In retrospect, however, volatility is still very contained by historical standards and this is important to remember in the grand scheme of things. The apocalyptic visions and trite "I told you so" - the fawning over by the media of the prophecies of Druckenmiller, Soros, or Gross - are not only premature and false but dangerous. Use this to your advantage. Know when to buy and sell volatility just as with equities; use the raw data not the hearsay of the latest spotlight investors.

Relevant Products:

  • VelocityShares Daily Inverse VIX Short-Term ETN (XIV)
  • iPath S&P 500 VIX Short-Term Futures ETN (VXX)
  • ProShares VIX Short-Term Futures ETF (VIXY)
  • VelocityShares Daily 2x VIX Short-Term ETN (TVIX)
  • VelocityShares Daily Long VIX Short-Term ETN (VIIX)

These instruments are meant to express short-term views on VIX futures contracts.

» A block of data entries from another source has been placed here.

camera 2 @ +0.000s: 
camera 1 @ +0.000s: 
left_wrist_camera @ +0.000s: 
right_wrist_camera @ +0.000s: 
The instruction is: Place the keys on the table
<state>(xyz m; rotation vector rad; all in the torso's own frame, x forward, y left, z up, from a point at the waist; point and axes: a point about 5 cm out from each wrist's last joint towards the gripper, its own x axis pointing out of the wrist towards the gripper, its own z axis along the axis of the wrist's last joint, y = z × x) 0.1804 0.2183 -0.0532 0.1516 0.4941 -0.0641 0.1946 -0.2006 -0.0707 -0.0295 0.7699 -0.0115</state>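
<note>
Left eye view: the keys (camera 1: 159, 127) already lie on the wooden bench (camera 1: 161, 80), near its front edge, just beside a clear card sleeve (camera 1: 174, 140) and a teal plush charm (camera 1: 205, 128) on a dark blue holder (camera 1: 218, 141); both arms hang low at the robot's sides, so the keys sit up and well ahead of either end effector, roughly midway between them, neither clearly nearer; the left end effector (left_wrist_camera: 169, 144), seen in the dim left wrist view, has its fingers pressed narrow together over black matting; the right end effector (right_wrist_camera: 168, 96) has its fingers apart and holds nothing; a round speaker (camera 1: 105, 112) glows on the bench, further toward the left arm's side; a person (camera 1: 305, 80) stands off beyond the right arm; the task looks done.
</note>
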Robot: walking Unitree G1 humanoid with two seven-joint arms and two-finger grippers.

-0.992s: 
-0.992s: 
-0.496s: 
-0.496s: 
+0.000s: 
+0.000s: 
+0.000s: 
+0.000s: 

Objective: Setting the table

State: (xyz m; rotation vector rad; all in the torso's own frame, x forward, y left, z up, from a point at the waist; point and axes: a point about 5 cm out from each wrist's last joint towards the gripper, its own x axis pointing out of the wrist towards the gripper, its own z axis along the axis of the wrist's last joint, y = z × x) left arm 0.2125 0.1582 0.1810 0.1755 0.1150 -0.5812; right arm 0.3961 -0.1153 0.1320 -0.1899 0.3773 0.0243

Note: While it has been noted that certain measures that track volatility, esp. CBOE indices based on equity options, suffer from exchange rate lag, tracking errors, and inherent divergence from actual volatility, they can still be useful in observing and analyzing the sentiment of those who trade in such futures, e.g. hedgers and speculators.

Disclosure: I/we have no positions in any stocks mentioned, and no plans to initiate any positions within the next 72 hours.

I wrote this article myself, and it expresses my own opinions. I am not receiving compensation for it (other than from Seeking Alpha). I have no business relationship with any company whose stock is mentioned in this article.